By Narasimha Reddy
These days I keep hearing the lament of Hyderabad dying for so and so reason. There is a ‘dominant’ viewpoint that MNCs, software companies, six-lane roads, tall buildings with glass facade, KFCs, Mcdonalds, malls, etc., constitute a state of vibrancy, and any disturbance to such an atmosphere is considered as sacrilege. This segment is worried that if this is disturbed, it will hurt the investment flow into Hyderabad.
Such a view does not consider a few of the following facts:
1. This cycle of transactions encompasses only less than 10 percent of city’s population and the economy of 90 percent is different.
2. Capital inflows do not necessarily come from MNCs, NRIs or foreigners, it is more from the large number of migrants, who move their critical financial investments to this city. Additionally, capital inflows of MNCs/NRIs are vulnerable to many factors and not necessarily only to political disturbances. Where there is profit, and higher margins, global capital moves in, irrespective of socio-political and socio-economic conditions. Oil producing countries are a good example. Political conditions have never made global capital ‘risky’, but the fiscal regime and its integration is a key factor.
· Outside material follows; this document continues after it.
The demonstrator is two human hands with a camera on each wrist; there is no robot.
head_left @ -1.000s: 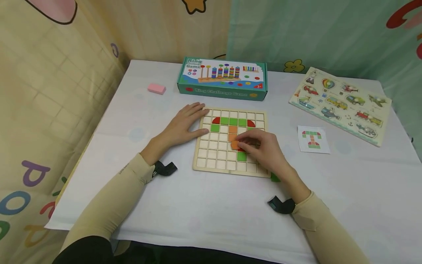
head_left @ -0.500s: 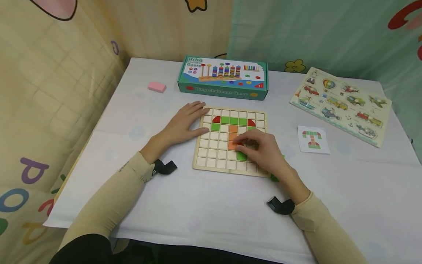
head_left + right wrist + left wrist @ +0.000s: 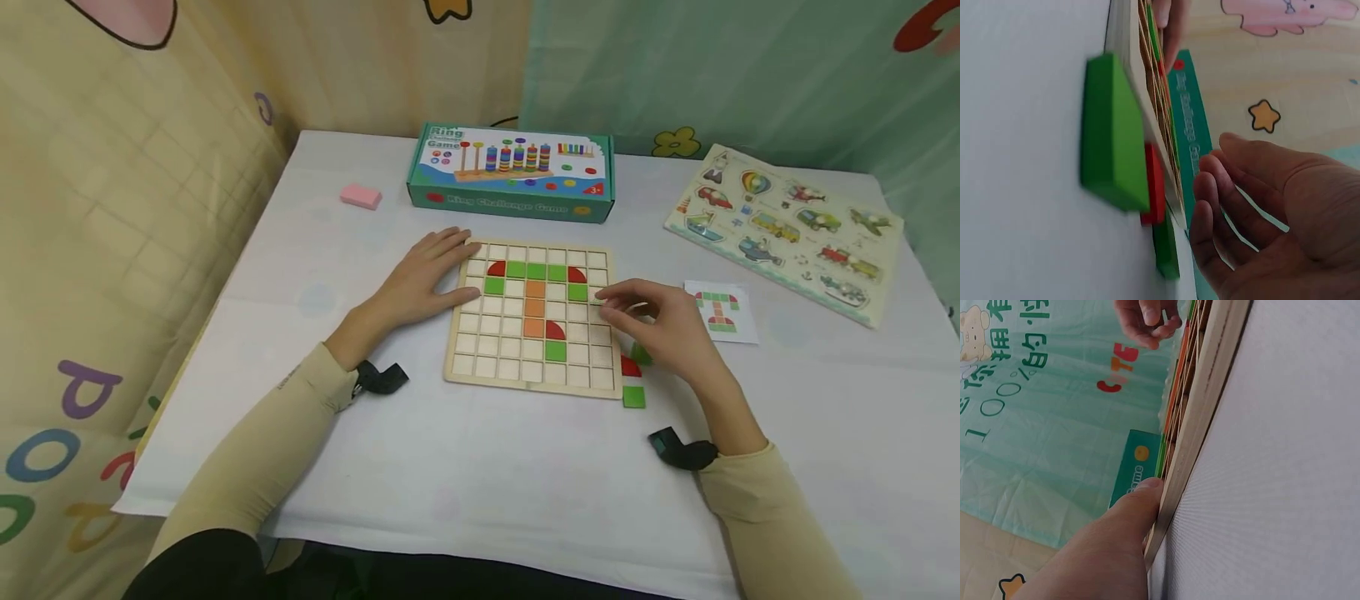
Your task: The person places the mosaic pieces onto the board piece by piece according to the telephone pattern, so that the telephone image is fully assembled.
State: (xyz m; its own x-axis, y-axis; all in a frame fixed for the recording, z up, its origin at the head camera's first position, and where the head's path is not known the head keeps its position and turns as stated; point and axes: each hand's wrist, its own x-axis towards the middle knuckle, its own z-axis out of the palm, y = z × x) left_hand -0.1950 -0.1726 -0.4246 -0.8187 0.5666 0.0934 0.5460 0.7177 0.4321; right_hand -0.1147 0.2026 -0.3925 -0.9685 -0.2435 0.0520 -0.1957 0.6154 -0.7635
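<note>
My left hand [image 3: 427, 282] lies on the left edge of a wooden grid board [image 3: 495, 347], its fingers extended and thumb [image 3: 1147, 484] on the rim. Set into the board are three orange squares [image 3: 534, 307] in a column under a row of green squares [image 3: 536, 271]. Red quarter-round pieces [image 3: 577, 275] end that row. Lower down, another red quarter-round [image 3: 554, 331] touches the orange column, with a green square [image 3: 555, 352] below it. Over the board's right edge hovers my right hand [image 3: 660, 325], fingers loosely bent and holding nothing.
Beside the board's right edge lie a loose green square [image 3: 633, 397], a red piece [image 3: 631, 367] and another green piece [image 3: 641, 353]. A pattern card [image 3: 742, 333] is further right. Behind are a ring game box [image 3: 517, 202], a pink block [image 3: 361, 197] and a picture puzzle [image 3: 795, 271].
My right hand set the orange square into the grid at the column's foot, let go and moved right past the board's edge. The left hand stayed on the board.
</note>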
3. In the last decade, six-lane roads and modern buildings have appeared at the cost of local natural resources, public funds and huge ‘local’ displacement of people from their places of living. This has increased urban poverty.
4. Contribution of Hyderabad’s ‘facade’ of growth has led to adverse impact on climate change, which in turn is leading to major health crises, individual and cumulative.
5. Uneven wealth accumulation, obnoxious display for material possessions and blatant consumerism has led to deterioration in social relations, fragmentation of family culture and increase in crime.
6. City management, in regulating growth, provision of services and maintenance of ‘common’ facilities, has taken a significant ‘negative’ impact, leading to water and sanitation problems. Corruption is all pervasive.
Politicians, bureaucrats and people who man the institutions that judges them are all beneficiaries of this uneven and unnatural growth of Hyderabad at the cost of natural resources and majority of poor people. They hold the power to decide, arbitrate and dictate the course of growth and development.
Given this state of injustice and inequity, I often wonder why people keep worrying about the ‘death’, or mauling of Hyderabad. Their worry about this hollow ‘brand’ Hyderabad worries me. Anyone who supports the growth of this anarchy is either a beneficiary (fully or partially) or ignorant of facts. Symbols of such growth anarchy are visible all around us – huge mountains of ‘wet and dry’ hazardous waste, polluted air and water, squatter colonies, rising variety and number of crimes, visible unemployment, increasing migration, etc.
Is Hyderabad dying this way, or any other way?